During the autumn Europeana launched its OAI-PMH server (see details at Europeana Labs site,) and I started using it intensively. I have created a client project for harvesting all records. Soon it turned out, that sometimes the server is not responsive because it lost the connection to the Solr server behind it. Once the connection is lost we can not really continue the harvest (once it stopped you should start from the very beginning). I modified the client to give extra tries in case of errors. It turned out, that it is not enough, there are cases when even the 4th try were failed. With this approach I was able to harvest about 10 million records as the maximum and it took several days. If it would have gone smoothly the total harvest would have taken about 13 days. Fortunately the OAI-PMH service supports sets, and each OAI-PMH set correspond to a Europeana dataset or collection, which is a unit of ingestion. (Europeana has roughly a monthly cycle of data ingestion where it collects the data from the intermediate level data aggregators. The data aggregators collect data from data providers - the institutions who own or curate the digitized objects and create metadata records.)

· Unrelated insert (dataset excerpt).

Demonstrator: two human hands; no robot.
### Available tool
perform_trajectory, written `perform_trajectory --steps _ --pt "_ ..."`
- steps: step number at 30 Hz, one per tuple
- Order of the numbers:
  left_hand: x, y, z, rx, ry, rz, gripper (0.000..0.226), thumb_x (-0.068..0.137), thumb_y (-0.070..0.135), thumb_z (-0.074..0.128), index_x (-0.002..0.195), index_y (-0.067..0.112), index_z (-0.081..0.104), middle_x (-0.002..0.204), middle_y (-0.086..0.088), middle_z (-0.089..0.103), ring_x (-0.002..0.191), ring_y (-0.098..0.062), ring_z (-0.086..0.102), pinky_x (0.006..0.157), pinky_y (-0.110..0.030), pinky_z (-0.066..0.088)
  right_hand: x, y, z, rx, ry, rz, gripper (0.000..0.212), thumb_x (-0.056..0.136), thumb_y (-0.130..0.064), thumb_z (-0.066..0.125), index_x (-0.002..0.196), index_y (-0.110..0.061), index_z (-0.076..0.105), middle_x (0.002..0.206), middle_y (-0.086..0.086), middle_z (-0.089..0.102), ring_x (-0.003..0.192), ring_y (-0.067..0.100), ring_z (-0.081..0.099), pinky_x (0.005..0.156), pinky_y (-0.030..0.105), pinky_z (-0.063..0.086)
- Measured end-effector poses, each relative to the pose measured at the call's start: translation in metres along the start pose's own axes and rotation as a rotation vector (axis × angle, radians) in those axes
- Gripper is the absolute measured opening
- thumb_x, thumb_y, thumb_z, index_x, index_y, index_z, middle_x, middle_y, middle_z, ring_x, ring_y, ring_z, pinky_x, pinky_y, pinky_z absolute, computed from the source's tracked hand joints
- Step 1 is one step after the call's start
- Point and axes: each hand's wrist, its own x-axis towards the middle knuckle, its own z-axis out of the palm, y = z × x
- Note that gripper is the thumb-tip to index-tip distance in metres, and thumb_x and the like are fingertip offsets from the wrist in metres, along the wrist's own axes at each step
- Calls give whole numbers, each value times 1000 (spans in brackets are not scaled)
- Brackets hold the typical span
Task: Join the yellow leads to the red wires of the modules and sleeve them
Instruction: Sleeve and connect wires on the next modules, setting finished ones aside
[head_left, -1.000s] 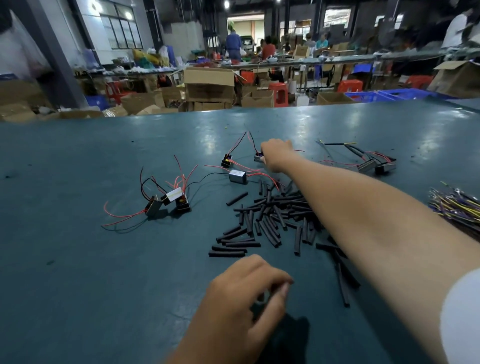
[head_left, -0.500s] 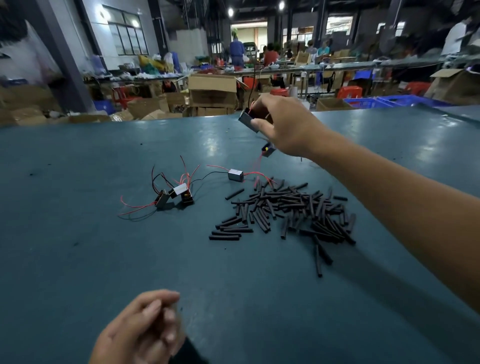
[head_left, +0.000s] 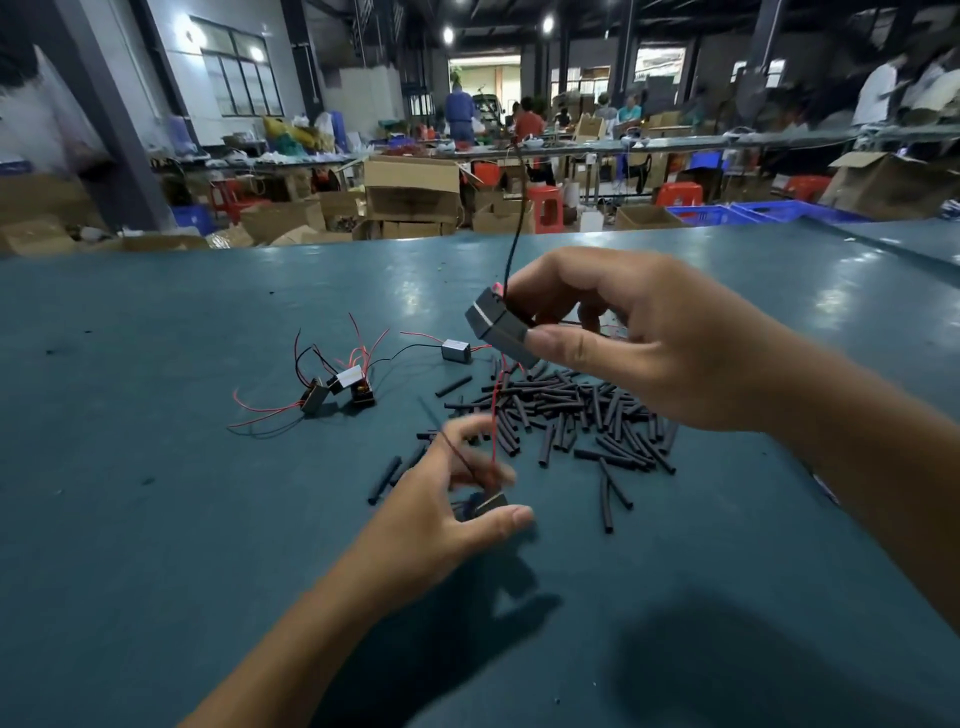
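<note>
1. Holding a dark module (head_left: 501, 328) up above the table (head_left: 156, 519), my right hand (head_left: 639, 343) pinches it between thumb and curled fingers.
2. That module is tilted, with a pale stripe along one edge. A black wire (head_left: 514, 228) rises straight up from its top, and a red wire (head_left: 497, 410) hangs down from it toward my other hand.
3. My left hand (head_left: 452, 499) sits lower and nearer to me, just over the table. Its fingers are curled round a second small module (head_left: 485, 503), which is blurred and partly hidden by them. Thin red and dark wires stick up past those fingers.
4. Black sleeve pieces (head_left: 571, 415) lie scattered in a loose pile on the table, under and between my two hands. A few strays lie apart on the left edge of the pile and toward me.
5. One grey module (head_left: 456, 350) rests on the table just beyond the pile, its red and black leads trailing off to the left.
6. Further left, well apart from the pile, a cluster of three modules (head_left: 340, 389) lies together with red and black wires curling out around them.
7. Cardboard boxes (head_left: 410, 195) stand past the far edge of the table.
</note>
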Motion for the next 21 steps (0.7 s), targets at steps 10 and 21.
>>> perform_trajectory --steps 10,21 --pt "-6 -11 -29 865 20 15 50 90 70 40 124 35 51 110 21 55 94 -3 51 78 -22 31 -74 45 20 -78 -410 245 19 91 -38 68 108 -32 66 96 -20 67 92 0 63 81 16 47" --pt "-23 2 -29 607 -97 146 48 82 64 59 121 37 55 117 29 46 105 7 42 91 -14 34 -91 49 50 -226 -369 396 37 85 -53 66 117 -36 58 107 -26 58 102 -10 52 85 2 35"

I followed a new approach: harvesting by sets instead of harvesting the whole database. It has the advantage in that if it fails, you don’t loose everything, and another one: it can be run in parallel, harvesting different datasets in different threads. I have implemented it in a very simple way. A text file contained all the dataset names - one per line. There was a dispatcher script that was called every minute by cron (the standard scheduler tool in Linux machines), which checked how many harvesters are running (
ps aux | grep "[o]ai2json.php" | wc -l), and if it is less than the maximum slots available, it picked up the top line and launched a new harvester with the name of the dataset. It worked well, but not perfectly. It turned out, that when the client almost reached the supposed end of harvest (unfortunately the OAI-PMH server doesn’t tell you the total number of records, but you can figure it out with the help of Europeana REST API by faceting for
europeana_collectionName field here) it starts responding without giving back any record, but keeps the containing resumption tokens (which is the standard’s signal denoting that there are more record - if there is no resumption token in the response it means, that it is the end of the harvest). For each set there were thousands of empty responses before the actual ending of the harvest. It turned out moreover that the harvested number of records did not correspond to the number reported by the API. And there were another problem as well: if a set name contains any special characters (space, ampresand or UTF-8 characters) the server gives back an error.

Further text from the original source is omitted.